4. Should be. It's not the best solution but should work assuming that you're only running a couple locos. Multi-locomotive trains or larger locomotives may need more current than those little power packs can supply.


----------



## santafe158 (Jul 14, 2010)

I might say, while I am a growing fan of HO (I'm truly an O gauge guy), I think you may find it a bit small when it's up high near the ceiling.


----------



## Keep on Trackin (Oct 10, 2013)

Thanks for all your answers and advice. I do prefer detail rather than a "toy" appearance, so I will anti up the extra cash. For now, I plan to run only one train. Maybe more in the future? Can you give advice where to purchase a set and future pieces for the very best price? I believe the local train specialty shops are a bit pricey and assume there must be an online store with much better prices?
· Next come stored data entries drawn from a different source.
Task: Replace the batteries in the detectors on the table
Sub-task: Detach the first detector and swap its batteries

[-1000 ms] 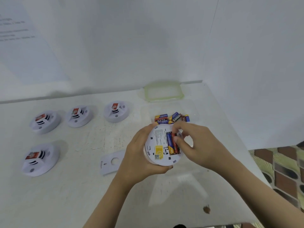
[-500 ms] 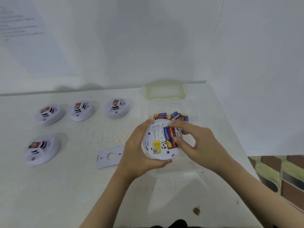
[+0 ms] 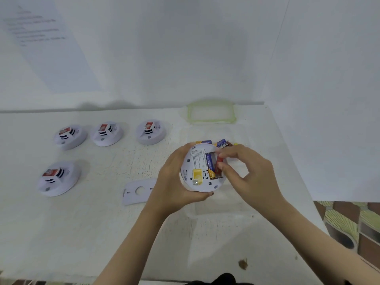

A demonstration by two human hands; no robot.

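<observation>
My left hand grips a round white detector held back-side up above the table. Its open compartment shows a blue and yellow battery lying flat. Beside it a red battery sits tilted, pinched between the thumb and fingers of my right hand. The detector's flat white cover plate lies on the table to the left of my left hand.
Several more white detectors stand at the left: three in a row and one nearer. A clear box with loose batteries sits behind my hands, its green-rimmed lid further back. The table edge runs along the right.
The camera view has shifted slightly. My right hand's fingers have worked the red battery at the compartment; the left hand keeps the detector in the same hold.
</observation>
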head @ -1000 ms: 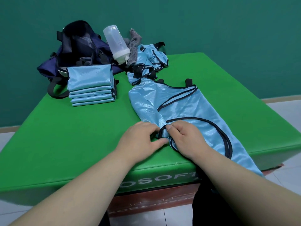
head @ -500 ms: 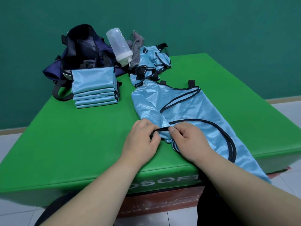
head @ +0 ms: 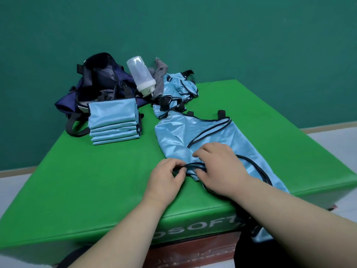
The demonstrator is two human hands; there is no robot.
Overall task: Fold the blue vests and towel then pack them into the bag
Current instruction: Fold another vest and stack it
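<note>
Left hand [head: 166, 180] pinches the black trim [head: 190, 165] of the open vest [head: 179, 138], centre-right of frame on the green mat [head: 96, 180]. Right hand [head: 218, 169] lies on the bunched fabric; I can't tell if it grips or only presses.

Risks as I see them:
- The vest's tail hangs off the mat's edge at lower right, and its weight could drag the shiny cloth off.
- The thin trim may slip out of the pinch.
- Bunching would give a crooked fold that won't match the folded stack [head: 114, 120] at upper left, in front of the bag [head: 100, 80].
</note>
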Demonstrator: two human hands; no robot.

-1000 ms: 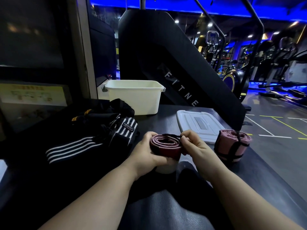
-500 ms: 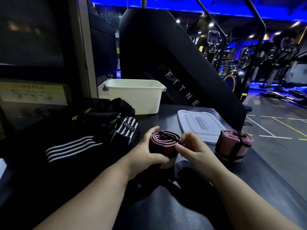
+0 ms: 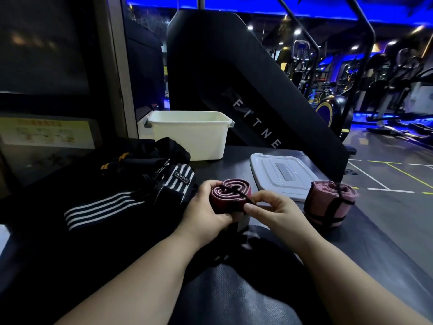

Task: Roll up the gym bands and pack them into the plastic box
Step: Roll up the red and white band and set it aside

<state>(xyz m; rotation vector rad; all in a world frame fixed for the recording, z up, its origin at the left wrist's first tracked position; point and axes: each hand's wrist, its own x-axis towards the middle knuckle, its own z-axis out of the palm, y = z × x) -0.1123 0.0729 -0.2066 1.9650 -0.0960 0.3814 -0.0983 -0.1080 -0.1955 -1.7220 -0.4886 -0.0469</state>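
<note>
My left hand [image 3: 206, 211] grips a dark red gym band [image 3: 228, 195] rolled into a flat coil, its spiral end facing up. A thin black cord crosses the top of the coil, and my right hand [image 3: 273, 208] pinches that cord at the coil's right edge. A second rolled pink band [image 3: 330, 202], tied with black cord, stands on the table to the right. The white plastic box [image 3: 189, 134] stands open at the back of the table, and its lid [image 3: 281, 174] lies flat to its right.
A heap of black bands with white stripes [image 3: 112, 191] lies on the dark table [image 3: 386, 231] to the left of my hands. A large black fitness machine [image 3: 246, 90] rises behind the box. The table's right edge drops to the gym floor.
The red coil has been turned so its spiral end faces up. My right hand has shifted along the black cord to the coil's right edge.
</note>
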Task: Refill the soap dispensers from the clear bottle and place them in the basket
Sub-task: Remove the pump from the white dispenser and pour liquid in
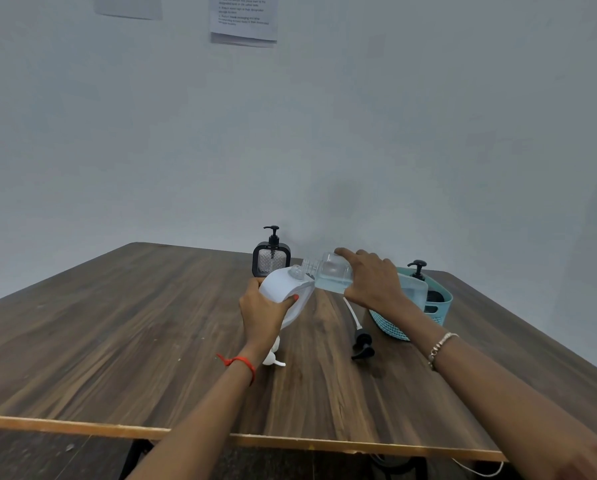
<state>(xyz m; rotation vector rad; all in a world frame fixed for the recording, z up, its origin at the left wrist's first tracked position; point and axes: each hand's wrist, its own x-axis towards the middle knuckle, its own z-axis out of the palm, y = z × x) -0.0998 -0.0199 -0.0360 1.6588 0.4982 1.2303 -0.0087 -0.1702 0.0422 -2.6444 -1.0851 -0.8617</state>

In regards to choosing HO, I guess I just appreciate the detail I see in them and some of the lower prices, but you're right Jake, that might appear a bit small 92" up near the ceiling. My garage is 9'4" high and I was planning to suspend the track about 20" down. Perhaps I'll make certain my track board has a width that would accommodate either size track, just in case I need to go larger!

Thanks so much, 
Lar.


----------



## Keep on Trackin (Oct 10, 2013)

Oh, and I find the HO track more realistic with its 2-rail rather than the 3-rail of my old Lionel.


----------



## BK R (Dec 8, 2012)

Have a bo peep at this site, very reasonable with lotsa gear.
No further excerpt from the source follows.